What you need to do
Pictures stay out of this copy, which runs from the first line of the material through the line containing "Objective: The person".

Provided records
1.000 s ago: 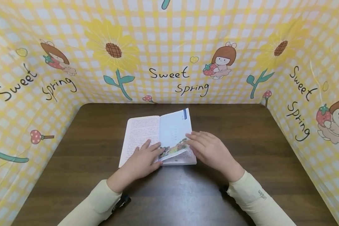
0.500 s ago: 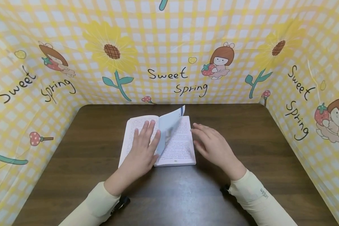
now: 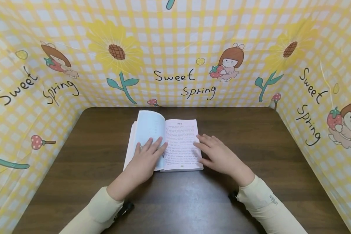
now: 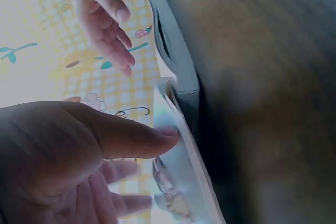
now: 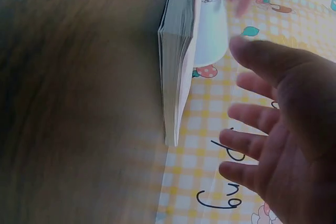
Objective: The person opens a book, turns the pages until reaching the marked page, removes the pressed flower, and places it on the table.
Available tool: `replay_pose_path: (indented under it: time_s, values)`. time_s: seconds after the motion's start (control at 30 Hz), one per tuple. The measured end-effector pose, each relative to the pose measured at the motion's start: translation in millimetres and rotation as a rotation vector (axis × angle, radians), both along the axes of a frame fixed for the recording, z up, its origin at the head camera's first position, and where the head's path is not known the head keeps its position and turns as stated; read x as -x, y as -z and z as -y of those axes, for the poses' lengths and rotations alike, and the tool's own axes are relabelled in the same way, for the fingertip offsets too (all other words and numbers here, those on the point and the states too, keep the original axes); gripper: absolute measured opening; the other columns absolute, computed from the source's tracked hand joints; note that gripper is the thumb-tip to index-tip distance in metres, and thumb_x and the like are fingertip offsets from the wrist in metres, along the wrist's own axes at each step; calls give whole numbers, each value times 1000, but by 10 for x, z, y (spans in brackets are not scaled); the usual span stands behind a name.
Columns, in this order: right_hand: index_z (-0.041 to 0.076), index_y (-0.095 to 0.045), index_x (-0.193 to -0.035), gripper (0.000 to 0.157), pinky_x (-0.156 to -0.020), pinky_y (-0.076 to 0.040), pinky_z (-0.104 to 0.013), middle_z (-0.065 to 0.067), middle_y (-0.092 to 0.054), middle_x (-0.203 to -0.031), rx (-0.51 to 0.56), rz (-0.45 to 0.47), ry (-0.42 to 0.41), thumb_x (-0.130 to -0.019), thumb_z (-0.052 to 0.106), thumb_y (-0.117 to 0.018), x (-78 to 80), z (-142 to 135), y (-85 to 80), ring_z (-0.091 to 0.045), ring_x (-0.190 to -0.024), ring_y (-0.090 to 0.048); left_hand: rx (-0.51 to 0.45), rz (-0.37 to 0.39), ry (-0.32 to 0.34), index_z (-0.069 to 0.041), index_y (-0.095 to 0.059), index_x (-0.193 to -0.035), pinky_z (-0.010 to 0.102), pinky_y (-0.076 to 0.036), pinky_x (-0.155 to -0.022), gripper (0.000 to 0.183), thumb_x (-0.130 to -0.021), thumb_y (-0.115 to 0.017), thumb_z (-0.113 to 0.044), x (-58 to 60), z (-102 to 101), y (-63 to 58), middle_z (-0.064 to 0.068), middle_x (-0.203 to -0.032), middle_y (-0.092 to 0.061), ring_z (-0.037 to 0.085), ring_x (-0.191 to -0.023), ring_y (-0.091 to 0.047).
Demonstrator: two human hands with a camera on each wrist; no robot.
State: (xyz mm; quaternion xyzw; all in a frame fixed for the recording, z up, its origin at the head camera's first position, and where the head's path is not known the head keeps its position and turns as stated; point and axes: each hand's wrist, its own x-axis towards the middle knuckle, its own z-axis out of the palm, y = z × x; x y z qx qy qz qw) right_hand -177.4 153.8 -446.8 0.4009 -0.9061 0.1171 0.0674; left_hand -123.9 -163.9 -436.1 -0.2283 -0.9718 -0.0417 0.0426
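An open book (image 3: pixel 179 146) lies on the table, its right page full of small printed text. On its left side a pale blue page (image 3: pixel 150 125) with a coloured picture near the bottom curves up from the spine. My left hand (image 3: pixel 144 161) rests on that blue page with fingers spread; in the left wrist view its thumb (image 4: pixel 139 139) touches the page near the lower edge. Beside the book's right edge is my right hand (image 3: pixel 220 157), its fingers loosely extended. The right wrist view shows the right hand (image 5: pixel 283 124) apart from the page block (image 5: pixel 176 77), holding nothing.
The brown wooden table (image 3: pixel 175 204) reaches back to a yellow-and-white checked cloth (image 3: pixel 175 42) printed with flowers and figures. That cloth hangs at the back and along both sides. A dark strap (image 3: pixel 124 209) shows at the left wrist.
The blue page has swung from the right side over to the left, uncovering a text page. My left hand moved up, then came down on it. The right hand has left the page.
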Motion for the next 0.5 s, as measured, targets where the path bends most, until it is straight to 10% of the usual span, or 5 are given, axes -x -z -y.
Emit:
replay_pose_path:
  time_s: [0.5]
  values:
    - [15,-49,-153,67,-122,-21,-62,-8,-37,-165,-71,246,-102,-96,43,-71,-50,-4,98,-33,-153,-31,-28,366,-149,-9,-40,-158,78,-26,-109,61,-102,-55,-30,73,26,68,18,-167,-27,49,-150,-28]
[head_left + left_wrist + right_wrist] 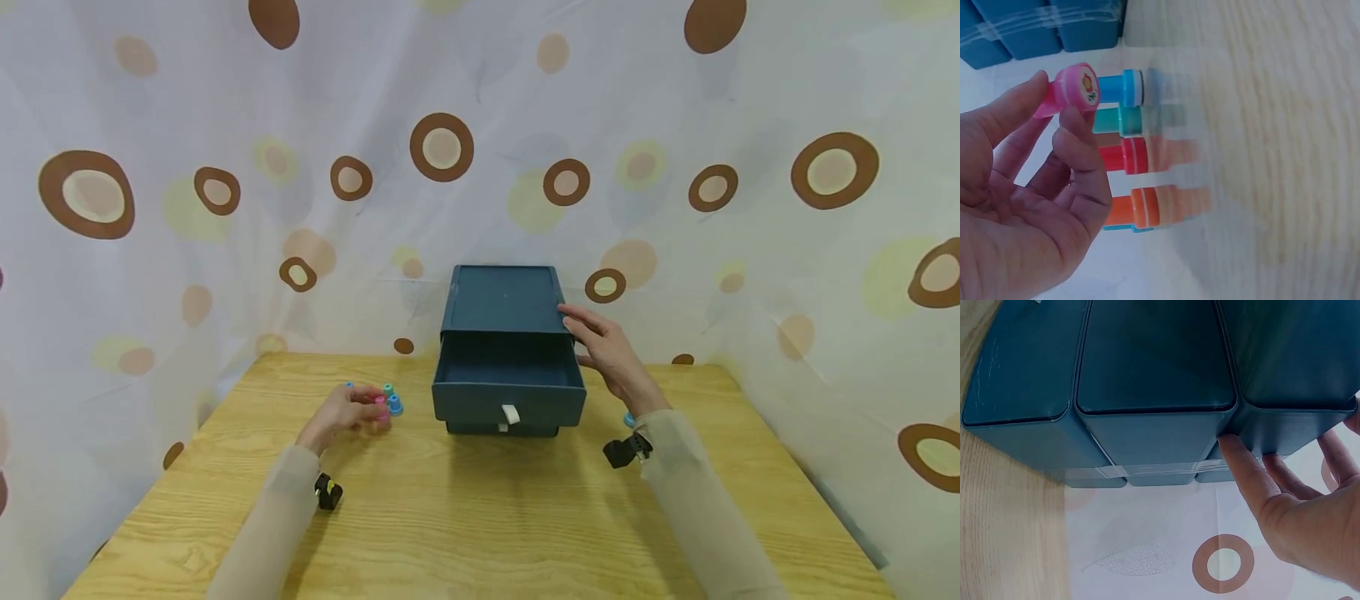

Task output
1.000 s ago: 
0.500 s ago: 
now: 
now: 
now: 
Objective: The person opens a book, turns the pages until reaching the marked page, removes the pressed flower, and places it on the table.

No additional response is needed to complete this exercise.